Cependant, la victoire de Paz repose aussi sur sa capacité à avoir perçu les transformations que connaît actuellement le monde populaire bolivien. Ainsi, si celui-ci appelle, à l’instar de Jorge “Tuto” Quiroga, son concurrent du second tour, à une restructuration des entreprises publiques ainsi qu’à une réduction drastique du déficit public, c’est au nom de la consolidation des économies populaires qu’il juge fragilisées par une bureaucratie inefficiente, et non en vue du retour d’un néolibéralisme orthodoxe. Ce projet de « capitalisme pour tous », qui constitue un axe programmatique du candidat, entend s’articuler sur l’ethos entrepreneurial adopté par nombre de catégories populaires notamment urbaines au cours des dernières décennies, alors que même la gauche était au pouvoir. Ce micro-entreprenariat, souvent familial et informel (85% des actifs le sont en Bolivie) repose sur une logique de compétition exacerbée entre producteurs ou commerçants du même secteur d’activité. Il a été directement soutenu par les transferts de ressources fiscales opérés par la gauche bolivienne au cours des dernières décennies. De même, le MAS n’a cessé de promouvoir la centralité des coopératives, comités de voisins, etc. comme instruments de réappropriation populaire des moyens de production et de décision. Pourtant, ces organisations apparues initialement sous l’ère néolibérale ont favorisé la persistance de logiques d’informalisation, d’individualisation, et de compétition pour la ressource publique préexistantes au MAS. La percée de Paz semble ainsi refléter l’incapacité, à la fois de Morales / Arce et des organisations sociales ou syndicats de travailleurs urbains qui sont sortis consolidés de leurs présidences, à promouvoir, auprès de leurs bases, un discours alternatif à toute logique néolibérale.
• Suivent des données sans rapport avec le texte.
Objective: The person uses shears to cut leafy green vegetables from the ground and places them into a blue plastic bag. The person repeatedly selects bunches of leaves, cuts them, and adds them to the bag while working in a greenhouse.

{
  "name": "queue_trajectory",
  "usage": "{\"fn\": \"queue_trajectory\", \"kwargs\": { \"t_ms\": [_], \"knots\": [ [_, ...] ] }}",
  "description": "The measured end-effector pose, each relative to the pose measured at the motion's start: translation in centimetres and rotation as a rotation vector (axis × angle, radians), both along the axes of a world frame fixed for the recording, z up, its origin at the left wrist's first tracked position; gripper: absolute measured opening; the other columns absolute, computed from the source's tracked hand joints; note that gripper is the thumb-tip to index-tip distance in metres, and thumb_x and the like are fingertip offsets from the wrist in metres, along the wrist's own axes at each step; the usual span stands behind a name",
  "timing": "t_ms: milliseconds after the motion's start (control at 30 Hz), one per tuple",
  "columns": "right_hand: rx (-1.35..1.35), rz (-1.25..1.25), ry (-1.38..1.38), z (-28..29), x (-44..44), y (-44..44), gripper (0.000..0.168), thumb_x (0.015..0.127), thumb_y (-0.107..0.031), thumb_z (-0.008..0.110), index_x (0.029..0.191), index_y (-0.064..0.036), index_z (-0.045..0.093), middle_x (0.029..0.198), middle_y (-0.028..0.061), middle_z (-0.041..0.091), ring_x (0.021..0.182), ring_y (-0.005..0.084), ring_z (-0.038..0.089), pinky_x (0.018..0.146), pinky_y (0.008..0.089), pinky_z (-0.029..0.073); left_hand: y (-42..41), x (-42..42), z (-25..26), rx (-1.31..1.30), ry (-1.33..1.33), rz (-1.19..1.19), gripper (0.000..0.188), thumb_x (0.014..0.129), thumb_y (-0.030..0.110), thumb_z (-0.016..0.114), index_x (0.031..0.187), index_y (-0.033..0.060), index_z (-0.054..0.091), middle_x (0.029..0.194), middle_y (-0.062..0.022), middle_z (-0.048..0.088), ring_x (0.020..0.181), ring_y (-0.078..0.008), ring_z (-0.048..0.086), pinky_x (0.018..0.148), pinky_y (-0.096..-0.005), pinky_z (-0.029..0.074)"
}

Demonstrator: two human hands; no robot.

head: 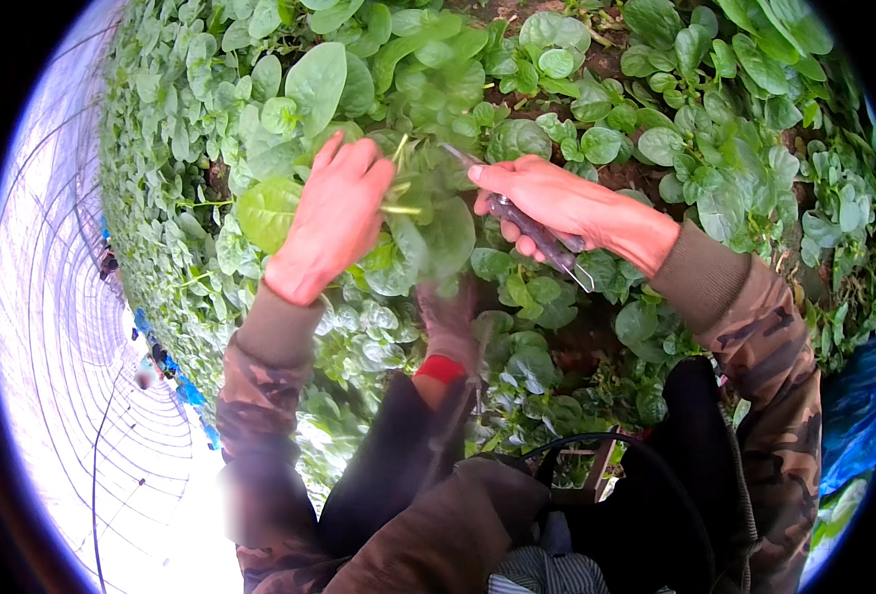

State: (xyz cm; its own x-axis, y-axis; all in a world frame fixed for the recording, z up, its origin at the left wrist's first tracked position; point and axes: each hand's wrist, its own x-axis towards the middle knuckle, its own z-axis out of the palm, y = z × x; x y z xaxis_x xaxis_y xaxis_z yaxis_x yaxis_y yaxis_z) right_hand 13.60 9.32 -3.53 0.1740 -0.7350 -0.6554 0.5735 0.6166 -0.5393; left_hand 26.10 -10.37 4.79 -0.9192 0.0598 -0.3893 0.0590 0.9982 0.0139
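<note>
My left hand is closed around cut leafy greens, their pale stem ends sticking out to the right of the fingers. A broad yellow-green leaf shows at its left side. In my right hand are garden snips with dark grip handles and a wire loop at the rear end. Their narrow blade tip points up and left, a short way from the stems. Blurred green leaves lie beyond and between both hands. Whether the blades touch a stem cannot be seen.
Dense low leafy plants spread all around, with brown soil in gaps. My foot stands among them below my hands. A wooden frame is under me. Blue plastic sheeting lies at right; a ribbed greenhouse wall curves at left.
</note>
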Motion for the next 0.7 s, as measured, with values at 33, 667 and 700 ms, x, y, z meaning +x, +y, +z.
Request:
{"fn": "queue_trajectory", "kwargs": {
  "t_ms": [33, 667, 700],
  "knots": [
    [-0.001, -0.006, 0.002, 0.3, -0.3, 0.7, 0.052, 0.099, -0.048, 0.041, 0.11, 0.002, 0.052, 0.061, 0.0022, 0.052, 0.047, 0.0111, 0.054, 0.04, 0.0254, 0.044, 0.4, 0.0, 0.6, 0.046, 0.025, -0.023, 0.022, 0.065, -0.004, 0.058, 0.086, 0.0013, 0.055, 0.094, -0.0144, 0.053, 0.097, -0.0339, 0.054, 0.105, -0.0489, 0.036],
    [0.074, 0.058, -0.151, 0.9, 0.6, 5.0, 0.056, 0.098, -0.051, 0.042, 0.109, 0.003, 0.051, 0.061, 0.0057, 0.055, 0.049, 0.0157, 0.059, 0.043, 0.0291, 0.05, 6.6, 2.5, -0.6, -0.453, -0.49, 0.048, 0.08, 0.078, 0.009, 0.064, 0.148, 0.0073, 0.026, 0.09, -0.0116, 0.065, 0.076, -0.0244, 0.067, 0.067, -0.0364, 0.051],
    [0.063, 0.073, -0.178, 1.0, 0.8, 4.8, 0.056, 0.098, -0.051, 0.042, 0.109, 0.003, 0.051, 0.061, 0.0059, 0.055, 0.05, 0.0159, 0.06, 0.044, 0.0295, 0.05, 5.9, 3.3, -0.8, -0.485, -0.412, 0.068, 0.077, 0.079, 0.009, 0.063, 0.147, 0.0067, 0.028, 0.091, -0.0116, 0.065, 0.076, -0.0246, 0.067, 0.067, -0.0366, 0.051]
  ]
}}
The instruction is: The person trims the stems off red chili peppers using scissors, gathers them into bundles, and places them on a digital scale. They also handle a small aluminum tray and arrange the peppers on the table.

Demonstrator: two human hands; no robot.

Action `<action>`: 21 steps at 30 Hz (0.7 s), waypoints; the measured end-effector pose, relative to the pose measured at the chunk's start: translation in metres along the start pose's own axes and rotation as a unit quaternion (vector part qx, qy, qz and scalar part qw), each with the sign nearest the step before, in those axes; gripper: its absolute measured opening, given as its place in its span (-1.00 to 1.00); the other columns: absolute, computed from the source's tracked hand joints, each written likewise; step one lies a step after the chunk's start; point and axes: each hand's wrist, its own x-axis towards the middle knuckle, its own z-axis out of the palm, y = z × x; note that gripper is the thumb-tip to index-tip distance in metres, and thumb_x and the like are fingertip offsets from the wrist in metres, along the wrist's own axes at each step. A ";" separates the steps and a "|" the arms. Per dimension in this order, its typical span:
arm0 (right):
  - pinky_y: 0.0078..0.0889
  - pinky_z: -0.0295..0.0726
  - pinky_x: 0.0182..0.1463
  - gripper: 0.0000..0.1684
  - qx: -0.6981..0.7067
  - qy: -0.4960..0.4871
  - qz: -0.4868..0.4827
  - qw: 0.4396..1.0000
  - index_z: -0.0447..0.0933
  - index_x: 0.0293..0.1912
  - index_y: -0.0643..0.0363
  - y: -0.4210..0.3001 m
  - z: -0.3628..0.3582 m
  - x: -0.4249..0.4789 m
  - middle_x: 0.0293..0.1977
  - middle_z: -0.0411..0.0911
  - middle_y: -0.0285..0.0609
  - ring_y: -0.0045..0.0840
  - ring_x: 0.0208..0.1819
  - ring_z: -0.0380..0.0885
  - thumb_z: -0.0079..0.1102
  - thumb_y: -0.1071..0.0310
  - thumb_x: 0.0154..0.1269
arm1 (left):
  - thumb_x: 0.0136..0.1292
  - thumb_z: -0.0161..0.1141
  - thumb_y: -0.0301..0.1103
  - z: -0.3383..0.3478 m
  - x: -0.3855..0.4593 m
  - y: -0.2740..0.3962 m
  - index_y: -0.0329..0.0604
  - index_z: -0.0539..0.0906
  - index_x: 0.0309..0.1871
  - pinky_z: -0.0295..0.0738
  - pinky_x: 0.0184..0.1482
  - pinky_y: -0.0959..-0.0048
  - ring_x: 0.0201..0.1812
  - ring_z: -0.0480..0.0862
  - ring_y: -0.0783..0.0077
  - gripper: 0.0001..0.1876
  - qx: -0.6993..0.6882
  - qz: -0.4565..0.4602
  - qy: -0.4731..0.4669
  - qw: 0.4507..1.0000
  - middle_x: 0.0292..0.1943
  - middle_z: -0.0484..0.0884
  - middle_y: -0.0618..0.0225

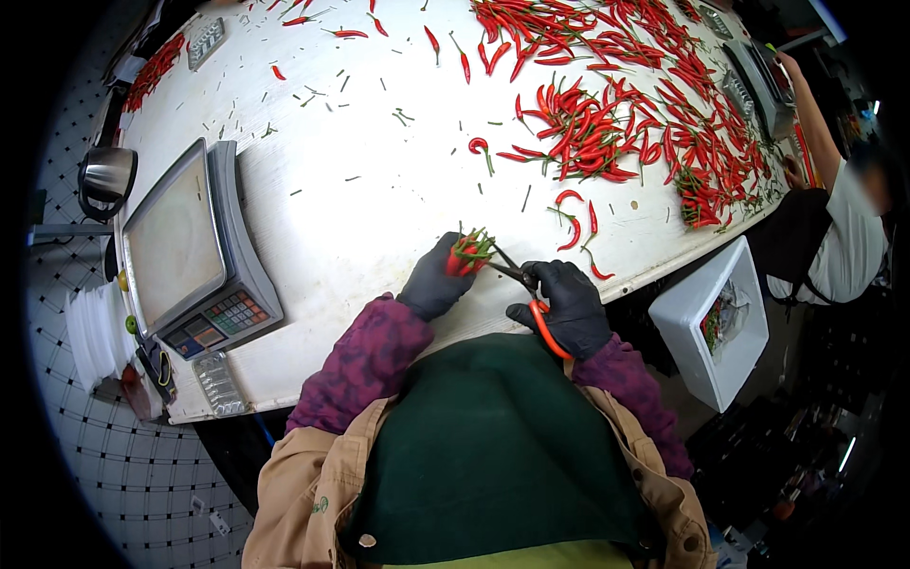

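My left hand [436, 279], in a dark glove, is closed around a bunch of red chili peppers [466, 262] with their green stems upward. My right hand [569, 306], gloved alike, holds scissors with orange handles [544, 328]. The parted blades point left, close beside the stems. Several loose chilies [574, 233] lie on the white table [370, 235] beyond my right hand. A large heap of red chilies [586, 135] spreads behind them, and cut stem pieces [526, 198] are scattered over the table.
A digital scale [181, 242] stands at the left, with a clear plastic tray [219, 384] near the table edge. A white foam box [700, 334] with chilies and plastic inside sits below the right edge. Another person [825, 213] is at the right beside a second scale [757, 89].
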 end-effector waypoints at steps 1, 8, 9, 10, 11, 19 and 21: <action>-0.25 0.35 -0.26 -0.48 -0.002 -0.003 0.001 1.000 0.41 -0.22 0.13 -0.002 0.001 0.000 -0.43 0.41 -0.17 -0.28 -0.34 0.39 0.32 0.00 -0.09 | 0.02 0.16 -0.42 0.001 -0.002 0.003 -0.12 0.35 0.00 0.44 -0.29 0.33 -0.37 0.54 0.22 -0.57 0.052 0.002 0.020 0.998 -0.28 0.52 0.18; -0.25 0.35 -0.32 -0.50 -0.014 -0.004 0.008 1.000 0.44 -0.24 0.14 -0.008 0.013 0.004 -0.49 0.43 -0.11 -0.25 -0.40 0.42 0.23 -0.06 -0.01 | -0.01 0.15 -0.42 0.007 -0.010 0.016 -0.07 0.37 -0.05 0.43 -0.27 0.17 -0.25 0.50 0.05 -0.61 0.348 0.119 0.125 0.921 -0.30 0.48 0.16; -0.25 0.35 -0.35 -0.52 -0.022 -0.004 0.004 1.000 0.45 -0.25 0.14 -0.006 0.015 0.005 -0.52 0.44 -0.10 -0.25 -0.43 0.43 0.22 -0.06 0.01 | -0.02 0.16 -0.42 0.007 -0.010 0.017 -0.06 0.37 -0.05 0.43 -0.27 0.16 -0.25 0.50 0.06 -0.60 0.378 0.126 0.136 0.907 -0.31 0.47 0.16; -0.26 0.36 -0.38 -0.53 -0.030 -0.004 0.000 1.000 0.46 -0.26 0.14 -0.004 0.017 0.005 -0.56 0.44 -0.09 -0.24 -0.46 0.45 0.21 -0.06 0.02 | -0.02 0.16 -0.42 0.006 -0.010 0.019 -0.06 0.37 -0.05 0.43 -0.28 0.16 -0.26 0.49 0.07 -0.60 0.387 0.118 0.134 0.905 -0.32 0.46 0.17; -0.26 0.36 -0.42 -0.55 -0.028 -0.017 0.022 0.999 0.46 -0.27 0.14 -0.003 0.019 0.004 -0.59 0.44 -0.09 -0.24 -0.50 0.45 0.21 -0.04 0.03 | -0.02 0.16 -0.41 0.004 -0.009 0.021 -0.06 0.37 -0.04 0.43 -0.29 0.16 -0.26 0.49 0.07 -0.59 0.396 0.110 0.132 0.902 -0.32 0.46 0.18; -0.38 0.40 -0.50 -0.69 0.032 0.077 0.144 0.986 0.49 -0.30 0.19 0.012 0.020 0.001 -0.60 0.51 -0.08 -0.29 -0.58 0.51 0.30 0.21 0.02 | 0.00 0.17 -0.44 -0.004 -0.008 0.016 -0.12 0.36 0.00 0.45 -0.31 0.34 -0.30 0.55 0.18 -0.57 0.185 0.032 0.086 0.978 -0.27 0.53 0.15; -0.36 0.42 -0.43 -0.62 -0.010 0.054 0.166 0.985 0.47 -0.22 0.16 0.022 0.027 0.003 -0.50 0.52 -0.12 -0.30 -0.48 0.52 0.31 0.17 0.00 | 0.04 0.14 -0.48 -0.007 -0.005 0.010 -0.16 0.36 0.04 0.44 -0.41 0.51 -0.37 0.58 0.40 -0.56 0.028 -0.045 0.042 0.998 -0.27 0.56 0.22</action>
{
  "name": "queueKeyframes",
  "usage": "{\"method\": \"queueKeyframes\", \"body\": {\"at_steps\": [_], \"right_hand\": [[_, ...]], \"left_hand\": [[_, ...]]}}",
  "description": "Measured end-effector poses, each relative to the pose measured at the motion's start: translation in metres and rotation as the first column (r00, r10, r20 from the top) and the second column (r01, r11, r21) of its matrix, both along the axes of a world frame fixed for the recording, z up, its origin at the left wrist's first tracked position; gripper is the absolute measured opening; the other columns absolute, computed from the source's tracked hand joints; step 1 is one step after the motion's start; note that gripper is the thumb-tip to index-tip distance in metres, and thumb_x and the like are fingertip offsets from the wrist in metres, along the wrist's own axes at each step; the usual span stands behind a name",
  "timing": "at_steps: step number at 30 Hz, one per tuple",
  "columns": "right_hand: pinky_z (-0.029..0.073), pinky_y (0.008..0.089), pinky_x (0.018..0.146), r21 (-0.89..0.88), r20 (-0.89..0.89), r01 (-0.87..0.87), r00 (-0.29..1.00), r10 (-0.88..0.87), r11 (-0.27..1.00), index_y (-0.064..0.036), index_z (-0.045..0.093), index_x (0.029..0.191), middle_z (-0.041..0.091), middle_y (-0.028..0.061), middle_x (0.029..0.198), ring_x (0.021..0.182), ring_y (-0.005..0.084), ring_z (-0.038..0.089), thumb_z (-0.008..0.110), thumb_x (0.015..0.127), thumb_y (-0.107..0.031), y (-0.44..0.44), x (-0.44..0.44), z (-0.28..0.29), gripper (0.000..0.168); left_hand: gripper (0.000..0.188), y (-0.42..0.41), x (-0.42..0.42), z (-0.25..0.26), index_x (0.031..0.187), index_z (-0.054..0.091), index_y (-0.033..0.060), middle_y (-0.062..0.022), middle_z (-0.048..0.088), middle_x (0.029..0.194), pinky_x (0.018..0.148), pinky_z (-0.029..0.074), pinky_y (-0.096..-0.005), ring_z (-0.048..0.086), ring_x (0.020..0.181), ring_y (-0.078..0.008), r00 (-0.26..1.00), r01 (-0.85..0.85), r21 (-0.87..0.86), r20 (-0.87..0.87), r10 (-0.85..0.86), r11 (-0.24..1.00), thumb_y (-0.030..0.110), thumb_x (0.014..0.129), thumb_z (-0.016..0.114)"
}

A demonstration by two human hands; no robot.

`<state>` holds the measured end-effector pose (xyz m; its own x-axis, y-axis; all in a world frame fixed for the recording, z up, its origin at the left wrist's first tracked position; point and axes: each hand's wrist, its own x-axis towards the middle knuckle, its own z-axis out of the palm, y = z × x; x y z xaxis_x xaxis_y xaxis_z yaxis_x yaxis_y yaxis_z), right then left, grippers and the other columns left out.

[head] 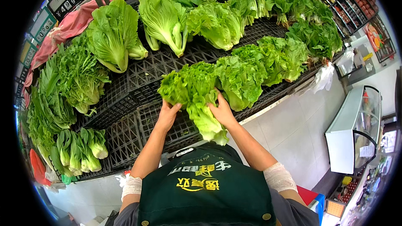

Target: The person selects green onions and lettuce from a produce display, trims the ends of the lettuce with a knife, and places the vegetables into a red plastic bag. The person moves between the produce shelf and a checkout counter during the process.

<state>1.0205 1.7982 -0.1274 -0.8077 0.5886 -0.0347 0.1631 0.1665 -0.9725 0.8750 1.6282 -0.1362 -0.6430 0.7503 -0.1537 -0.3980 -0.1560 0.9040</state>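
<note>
My right hand [222, 110] grips a head of green leaf lettuce [205, 121] near its pale base, which points toward my apron. My left hand [168, 114] holds the frilly leaves at the left side of the lettuce, its fingertips hidden beneath them. Whether these leaves belong to one head or two overlapping ones, I cannot tell. Under my hands lies a black plastic crate [150, 117] used as a display surface. Directly right of the held lettuce, another leaf lettuce [240, 81] rests in a row along the front edge.
Large leaf mustard heads [114, 34] lie on the raised tier behind. Bok choy [80, 152] is grouped at the front left, below curly endive [80, 69]. Bunched leafy greens [315, 36] fill the right end. White plastic bags [323, 77] hang off the right edge, and a glass-topped display case [353, 131] stands beyond.
</note>
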Motion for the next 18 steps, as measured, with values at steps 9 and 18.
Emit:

S’il incarne ainsi un clair rejet de la conception étatiste jusqu’alors portée par une frange significative du MAS, le soutien apporté à Paz ne s’apparente pas pour autant à une nouvelle adhésion à un néolibéralisme radical massivement rejeté par les guerres de l’eau (2000) et du gaz (2003), deux mobilisations de grande ampleur ayant laissé des traces dans les mémoires collectives.

Au-delà de l’adhésion à son projet économique « hybride », Paz semble ainsi plus largement avoir bénéficié du rejet de la classe politique traditionnelle dans son ensemble. En témoigne l’importante popularité dont bénéficie son colistier Edman - alias « el capitan » - Lara, un ancien policier devenu médiatique après avoir dénoncé des affaires de corruption impliquant un certain nombre d’officiers de police sur les réseaux sociaux. Cette vague de rejet des logiques politiques traditionnelles emporte ainsi jusqu’à Manfred Reyes Villa, candidat conservateur relégué en troisième position dans la ville de Cochabamba qu’il dirige pourtant depuis 2021. Enfin, dans un pays où l’implantation des églises évangéliques est un phénomène en pleine expansion, la religiosité affirmée du projet politique porté par Paz et Lara constitue elle aussi un atout électoral certain.


Notes de bas de page

  1. Trading Economics, “Taux d’inflation en Bolivie”, juillet 2025. URL : https://fr.tradingeconomics.com/bolivia/inflation-cpi ; consulté le 26/08/2025.
  2. Banque Mondiale, “Indice Gini - Bolivia”, 2023. URL : https://donnees.banquemondiale.org/indicateur/SI.POV.GINI?locations=BO ; consulté le 26/08/2025.
  3. González Diego, “Le miracle économique de la Bolivie”, Courrier international, 9 août 2019. URL : https://www.courrierinternational.com/article/economie-le-miracle-economique-de-la-bolivie ; consulté le 26/08/2025.
  4. Educación Radiofónica de Bolivia, “Cooperativas mineras declaran a Evo ‘enemigo de la democracia’ y le advierten con impedir que vuelva a la presidencia así corra sangre”, 11 de junio del 2025. URL : https://erbol.com.bo/nacional/cooperativas-mineras-declaran-evo-%E2%80%98enemigo-de-la-democracia%E2%80%99-y-le-advierten-con-impedir-que ; consulté le 26/08/2025.
  5. Alcides Arguedas, Historia de Bolivia: Vol.2. Los caudillos letrados…, Barcelona: imprenta Arnau, 1923.
  6. Do Alto Hervé, Stefanoni Pablo, Nous serons des millions. Evo Morales et la gauche au pouvoir en Bolivie, Raisons d’agir, 2008.
  7. Poupeau Franck, Altiplano, fragments d’une révolution (Bolivie, 1999-2019), Raisons d’agir, 2021.